仏医薬品メーカーSanofi と、CFAO グループ傘下でアフリカでの医薬品の製造と流通を手がける仏 Eurapharma が、モロッコおよび他のアフリカ諸国で Sanofi の子会社 Maphar の事業開発の促進を目的としたパートナーシップを結んだ。Eurapharma が Maphar の株式 51%を取得する。Sanofi は引き続き株主として 49%を保有する。

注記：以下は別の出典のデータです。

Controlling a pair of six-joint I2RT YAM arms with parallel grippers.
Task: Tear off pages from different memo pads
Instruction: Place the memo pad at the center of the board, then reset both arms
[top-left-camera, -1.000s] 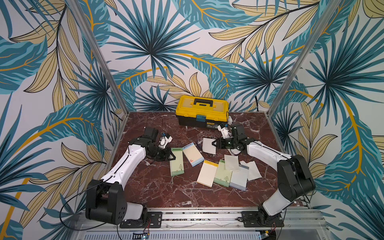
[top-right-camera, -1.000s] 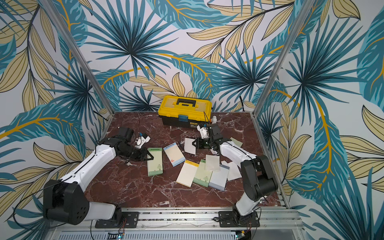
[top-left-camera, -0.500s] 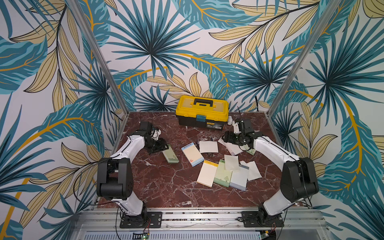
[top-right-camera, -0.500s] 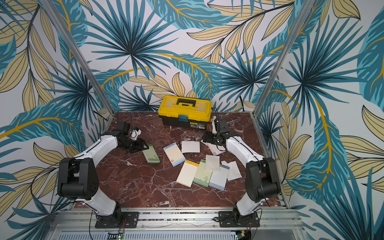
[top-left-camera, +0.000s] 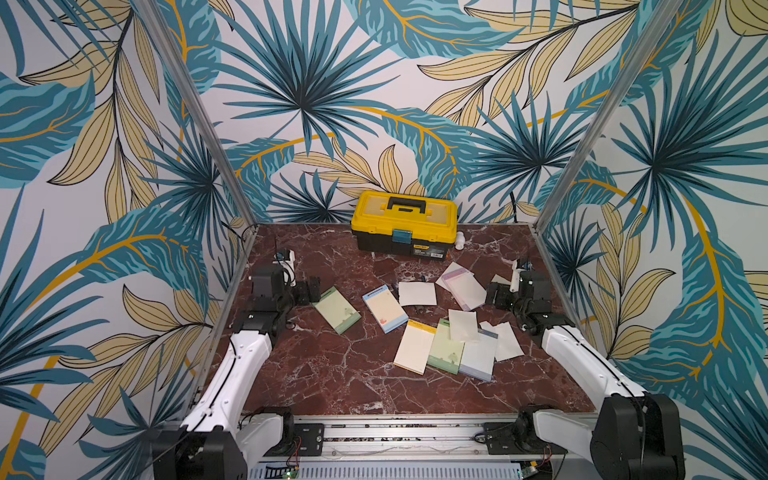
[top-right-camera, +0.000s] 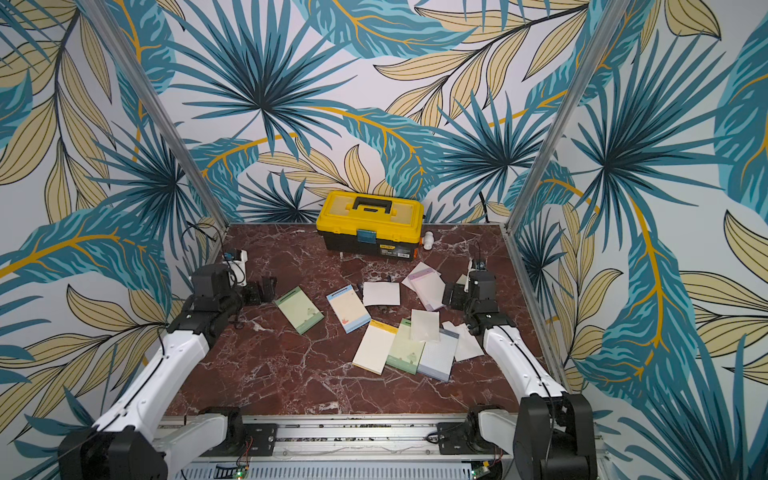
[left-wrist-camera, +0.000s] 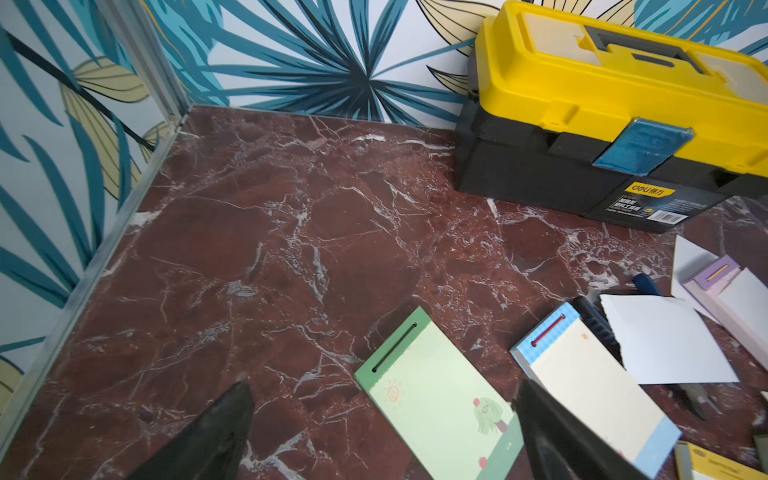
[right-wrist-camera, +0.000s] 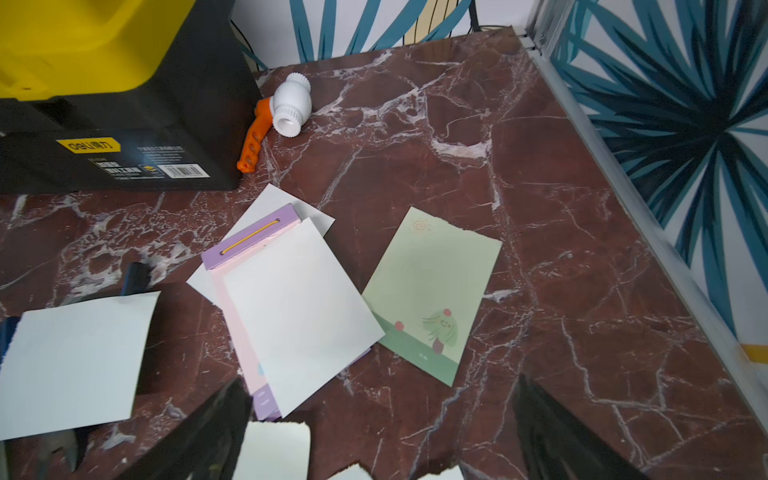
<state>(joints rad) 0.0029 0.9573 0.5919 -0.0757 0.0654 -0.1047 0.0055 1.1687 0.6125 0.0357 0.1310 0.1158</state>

Sanofi はモロッコにおいて、Sanofi-Aventis Maroc と Maphar の子会社 2 社を通じて 50 年以上事業を行ってきた。Sanofi-Aventis はモロッコの医薬品市場の 9.2%を占めるリーディングカンパニーであり、2016 年には 10 億 300 万ディラハム(110 億円)の売上を上げている。Sanofi は引き続き、Sanofi- Aventis Maroc を通じてモロッコの医薬品市場で事業を拡大していく。なお、Mapharは、モロッコの医薬品市場の 9%を占め、2016 年には 12 億 9,200 万ディラハム(140 億円)を売り上げている。

Eurapharmaは半世紀以上の事業経験があり、アフリカ23か国およびヨーロッパ、インド、中国、ポルトガル、イタリア、加えて 7 つの仏海外領土・自治領で事業を展開している。2016 年の売上は12 億 5,200 万ユーロだった。